August 22, 2014
On Friday, 22 August 2014 at 20:02:41 UTC, Sönke Ludwig wrote:
> Am 22.08.2014 21:48, schrieb Christian Manning:
>> On Friday, 22 August 2014 at 17:45:03 UTC, Sönke Ludwig wrote:
>>> Am 22.08.2014 19:27, schrieb "Marc Schütz" <schuetzm@gmx.net>":
>>>> On Friday, 22 August 2014 at 16:56:26 UTC, Sönke Ludwig wrote:
>>>>> Am 22.08.2014 18:31, schrieb Christian Manning:
>>>>>> It would be nice to have integers treated separately to doubles. I
>>>>>> know
>>>>>> it makes the number parsing simpler to just treat everything as
>>>>>> double,
>>>>>> but still, it could be annoying when you expect an integer type.
>>>>>
>>>>> That's how I've done it for vibe.data.json, too. For the new
>>>>> implementation, I've just used the number parsing routine from
>>>>> Andrei's std.jgrandson module. Does anybody have reservations about
>>>>> representing integers as "long" instead?
>>>>
>>>> It should automatically fall back to double on overflow. Maybe even use
>>>> BigInt if applicable?
>>>
>>> I guess BigInt + exponent would be the only lossless way to represent
>>> any JSON number. That could then be converted to any desired smaller
>>> type as required.
>>>
>>> But checking for overflow during number parsing would definitely have
>>> an impact on parsing speed, as well as using a BigInt of course, so
>>> the question is how we want set up the trade off here (or if there is
>>> another way that is overhead-free).
>>
>> You could check for a decimal point and a 0 at the front (excluding
>> possible - sign), either would indicate a double, making the reasonable
>> assumption that anything else will fit in a long.
>
> Yes, no decimal point + no exponent would work without overhead to detect integers, but that wouldn't solve the proposed automatic long->double overflow, which is what I meant. My current idea is to default to double and optionally support any of long, BigInt and "Decimal" (BigInt+exponent), where integer overflow only works for long->BigInt.

It might be the right choice anyway (seeing as json/js do overflow to double), but fwiw it's still atrocious.

double a = long.max;
assert(iota(1, 1000000).map!(d => (a+d)-a).until!"a != 0".walkLength == 1024);

Yuk.

Floating point numbers and integers are so completely different in behaviour that it's just dishonest to transparently switch between the two. This especially the case for overflow from long -> double, where by definition you're 10 bits past being able to reliably accurately represent the integer in question.
August 22, 2014
> Yes, no decimal point + no exponent would work without overhead to detect integers, but that wouldn't solve the proposed automatic long->double overflow, which is what I meant. My current idea is to default to double and optionally support any of long, BigInt and "Decimal" (BigInt+exponent), where integer overflow only works for long->BigInt.

Ah I see.

I have to say, if you are going to treat integers and floating point numbers differently, then you should store them differently. long should be used to store integers, double for floating point numbers. 64 bit signed integer (long) is a totally reasonable limitation for integers, but even that would lose precision stored as a double as you are proposing (if I'm understanding right). I don't think BigInt needs to be brought into this at all really.
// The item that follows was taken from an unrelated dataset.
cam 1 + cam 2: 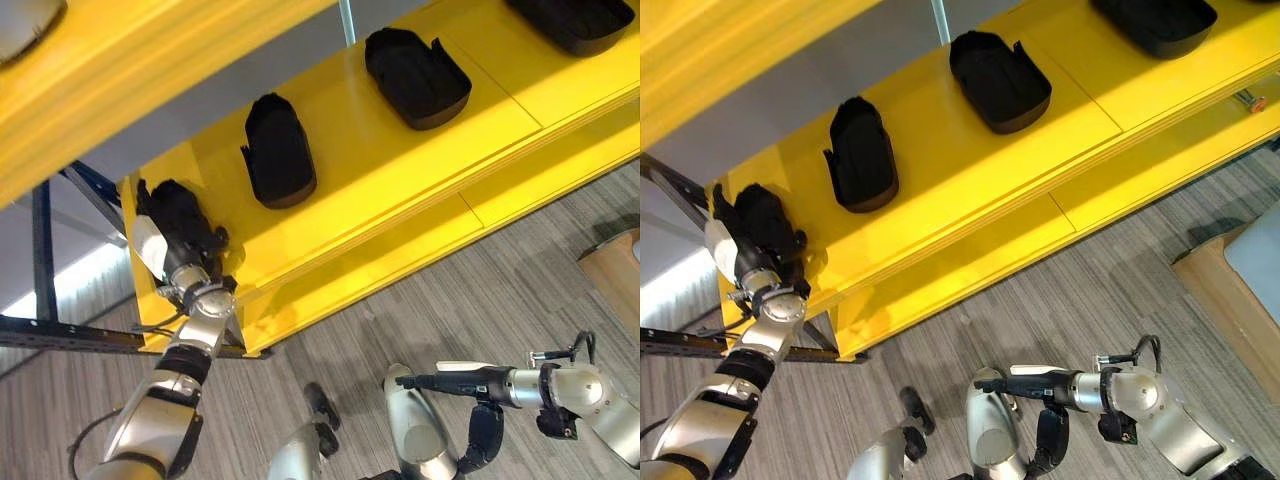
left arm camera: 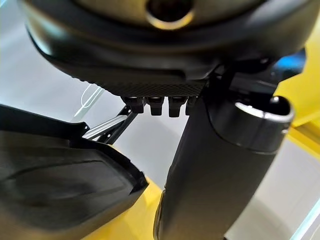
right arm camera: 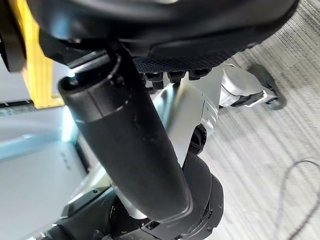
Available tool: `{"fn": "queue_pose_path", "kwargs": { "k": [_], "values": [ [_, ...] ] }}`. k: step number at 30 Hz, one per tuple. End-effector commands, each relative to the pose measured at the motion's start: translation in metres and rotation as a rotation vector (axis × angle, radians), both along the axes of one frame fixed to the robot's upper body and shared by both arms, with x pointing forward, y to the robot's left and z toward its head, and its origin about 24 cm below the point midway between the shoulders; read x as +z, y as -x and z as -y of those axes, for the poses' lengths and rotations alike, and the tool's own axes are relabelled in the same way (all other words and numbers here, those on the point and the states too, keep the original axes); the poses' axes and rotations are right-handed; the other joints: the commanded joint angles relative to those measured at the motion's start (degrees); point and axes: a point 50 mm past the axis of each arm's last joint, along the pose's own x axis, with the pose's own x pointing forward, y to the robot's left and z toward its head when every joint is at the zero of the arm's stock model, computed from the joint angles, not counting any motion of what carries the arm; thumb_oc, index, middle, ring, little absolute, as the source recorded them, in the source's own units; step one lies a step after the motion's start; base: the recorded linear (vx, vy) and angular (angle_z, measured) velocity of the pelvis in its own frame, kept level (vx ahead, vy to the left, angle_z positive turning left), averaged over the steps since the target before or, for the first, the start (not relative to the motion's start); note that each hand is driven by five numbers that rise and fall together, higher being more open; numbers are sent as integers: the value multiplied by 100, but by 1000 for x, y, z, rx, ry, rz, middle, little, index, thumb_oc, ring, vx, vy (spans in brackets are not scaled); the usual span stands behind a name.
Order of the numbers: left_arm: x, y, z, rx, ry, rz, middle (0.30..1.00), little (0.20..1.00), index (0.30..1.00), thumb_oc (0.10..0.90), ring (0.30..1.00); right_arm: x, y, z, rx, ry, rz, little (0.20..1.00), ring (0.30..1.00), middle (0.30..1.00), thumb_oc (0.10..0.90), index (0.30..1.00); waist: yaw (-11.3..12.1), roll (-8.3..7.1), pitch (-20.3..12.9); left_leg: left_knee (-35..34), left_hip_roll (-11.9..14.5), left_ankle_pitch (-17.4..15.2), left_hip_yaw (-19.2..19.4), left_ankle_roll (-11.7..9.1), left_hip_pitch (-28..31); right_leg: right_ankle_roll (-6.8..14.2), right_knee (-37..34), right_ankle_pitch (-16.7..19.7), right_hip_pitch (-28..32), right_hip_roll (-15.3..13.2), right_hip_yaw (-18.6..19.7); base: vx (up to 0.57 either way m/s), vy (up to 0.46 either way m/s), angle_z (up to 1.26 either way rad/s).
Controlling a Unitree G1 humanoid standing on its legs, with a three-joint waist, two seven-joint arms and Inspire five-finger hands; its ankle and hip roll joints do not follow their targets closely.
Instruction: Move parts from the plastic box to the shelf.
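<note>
placing a part at the left end of the yellow shelf

reaching up from the lower left, the left hand (image 1: 178,232) sits at the left end of the yellow shelf (image 1: 400,170), against a black moulded part (image 2: 60,185) that lies on the shelf board just beside it. in the left wrist view the part's rim shows close under the palm, with the thumb (image 2: 220,170) standing apart from it; whether the fingers grip the part or are loose beside it i cannot tell, since they are hidden behind the hand's bulk. three more black parts are on the same board: one (image 1: 279,150) near the hand, a second (image 1: 416,77) further right, and a third (image 1: 585,20) at the far right edge, all lying apart from one another.

the right hand (image 1: 487,432) hangs low over the grey floor (image 1: 520,290), well away from the shelf, and carries nothing; its fingers hang loosely curled. a wooden-edged object (image 1: 612,275) shows at the right edge; i cannot tell whether it is the plastic box.

judging by this, the step in hand is setting down, or having just set down, the fourth part. the next move likely calls for freeing the left hand without dragging the part off the shelf's end, then drawing the arm clear of the shelf's lip and turning for another part.
</note>
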Motion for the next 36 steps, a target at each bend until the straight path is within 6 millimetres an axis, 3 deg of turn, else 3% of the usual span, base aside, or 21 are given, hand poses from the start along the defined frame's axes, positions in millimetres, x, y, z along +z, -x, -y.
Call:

In the case of integers met in the parser which are too large/small to fit in long, give an error IMO. Such integers should be (and are by other libs IIRC) serialised in the form "1.234e-123" to force double parsing, perhaps losing precision at that stage rather than invisibly inside the library. Size of JSON numbers is implementation defined and the whole thing shouldn't be degraded in both performance and usability to cover JSON serialisers who go beyond common native number types.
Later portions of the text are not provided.